Stored items from a collection:
● ● ● ●
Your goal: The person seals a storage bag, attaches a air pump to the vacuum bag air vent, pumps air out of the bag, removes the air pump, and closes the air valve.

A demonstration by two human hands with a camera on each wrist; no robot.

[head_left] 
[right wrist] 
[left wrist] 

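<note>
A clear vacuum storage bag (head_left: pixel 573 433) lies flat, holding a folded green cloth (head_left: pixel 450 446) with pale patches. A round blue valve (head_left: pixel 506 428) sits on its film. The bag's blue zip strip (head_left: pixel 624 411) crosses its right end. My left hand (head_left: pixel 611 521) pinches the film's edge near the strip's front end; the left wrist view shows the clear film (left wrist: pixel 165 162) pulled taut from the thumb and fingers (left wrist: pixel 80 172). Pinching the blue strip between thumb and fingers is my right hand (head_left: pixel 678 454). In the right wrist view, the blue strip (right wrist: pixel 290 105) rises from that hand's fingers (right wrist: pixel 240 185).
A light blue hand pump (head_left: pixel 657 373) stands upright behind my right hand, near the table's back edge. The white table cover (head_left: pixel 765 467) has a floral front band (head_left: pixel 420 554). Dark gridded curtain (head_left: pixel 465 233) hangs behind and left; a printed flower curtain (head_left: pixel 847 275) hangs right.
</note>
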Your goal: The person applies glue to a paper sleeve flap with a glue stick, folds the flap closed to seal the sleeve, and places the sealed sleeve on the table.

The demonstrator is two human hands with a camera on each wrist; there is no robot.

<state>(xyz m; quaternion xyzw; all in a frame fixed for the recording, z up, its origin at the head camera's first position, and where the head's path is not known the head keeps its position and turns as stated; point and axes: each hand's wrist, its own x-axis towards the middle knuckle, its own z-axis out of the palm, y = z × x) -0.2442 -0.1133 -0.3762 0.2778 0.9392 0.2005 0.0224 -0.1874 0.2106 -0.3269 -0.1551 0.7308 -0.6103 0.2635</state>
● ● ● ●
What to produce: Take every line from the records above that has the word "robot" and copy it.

Answer section:
A demonstration by two human hands with a camera on each wrist; no robot.
The demonstrator is two human hands with a camera on each wrist; there is no robot.

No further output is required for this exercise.